→ **What you have to do**
Print the data below verbatim, minus images.

→ **Input data**
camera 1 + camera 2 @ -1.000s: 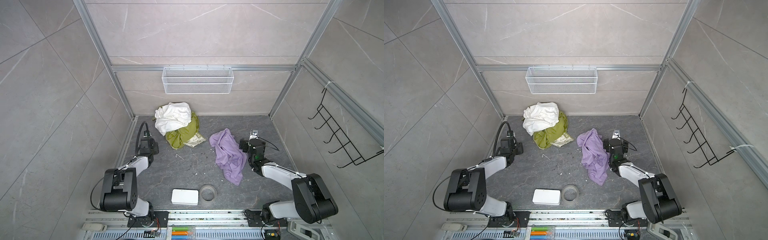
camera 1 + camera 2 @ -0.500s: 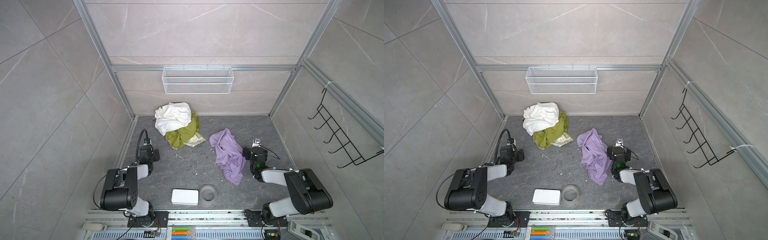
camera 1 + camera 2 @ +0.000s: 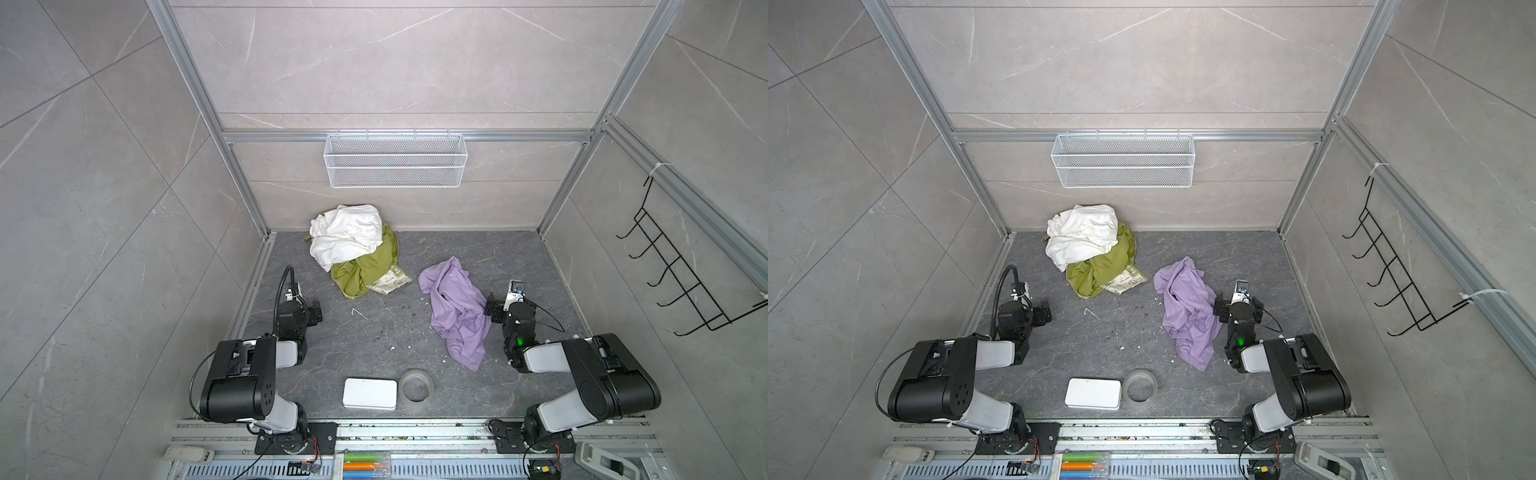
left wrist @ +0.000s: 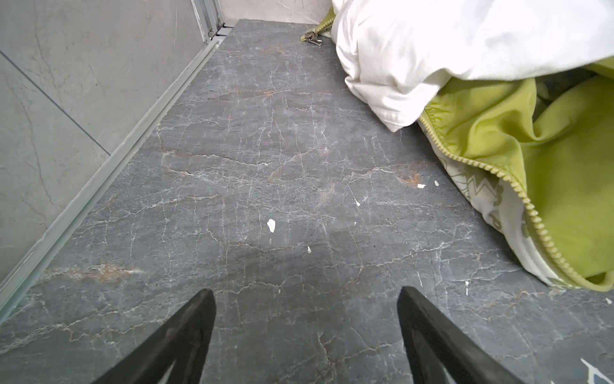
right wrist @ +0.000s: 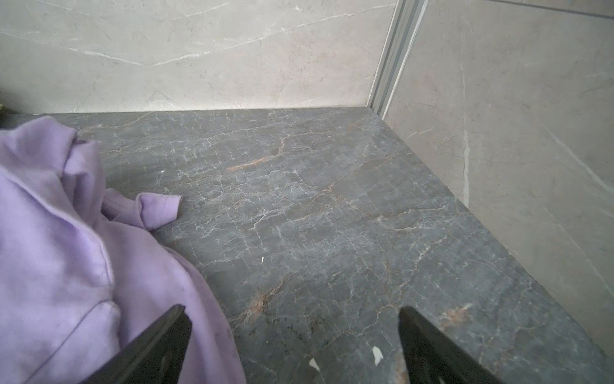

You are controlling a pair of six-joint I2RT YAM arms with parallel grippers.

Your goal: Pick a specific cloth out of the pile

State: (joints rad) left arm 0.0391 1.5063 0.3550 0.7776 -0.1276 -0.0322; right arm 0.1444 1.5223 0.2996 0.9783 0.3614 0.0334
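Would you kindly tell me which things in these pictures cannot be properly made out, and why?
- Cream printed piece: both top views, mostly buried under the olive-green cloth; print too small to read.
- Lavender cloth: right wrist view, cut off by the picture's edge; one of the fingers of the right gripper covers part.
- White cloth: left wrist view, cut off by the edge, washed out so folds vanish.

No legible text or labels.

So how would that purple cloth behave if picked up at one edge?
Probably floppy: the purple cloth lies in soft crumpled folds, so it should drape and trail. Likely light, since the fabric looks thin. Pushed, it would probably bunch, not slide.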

→ **Result**
camera 1 + camera 2 @ -1.000s: 
camera 1 + camera 2 @ -0.500s: 
camera 1 + camera 2 @ +0.000s: 
left wrist @ +0.000s: 
right wrist @ +0.000s: 

You are controlling a pair of six-joint I2RT YAM arms with parallel grippers.

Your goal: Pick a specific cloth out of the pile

State: (joints rad) left arm 0.0391 1.5063 0.3550 0.7776 -0.1276 -0.0322; right arm 0.1444 1.5223 0.2996 0.9783 0.3614 0.0334
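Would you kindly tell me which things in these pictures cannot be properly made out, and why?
- Cream printed piece: both top views, mostly buried under the olive-green cloth; print too small to read.
- Lavender cloth: right wrist view, cut off by the picture's edge; one of the fingers of the right gripper covers part.
- White cloth: left wrist view, cut off by the edge, washed out so folds vanish.

No legible text or labels.

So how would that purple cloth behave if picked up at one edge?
Probably floppy: the purple cloth lies in soft crumpled folds, so it should drape and trail. Likely light, since the fabric looks thin. Pushed, it would probably bunch, not slide.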

No further response is required.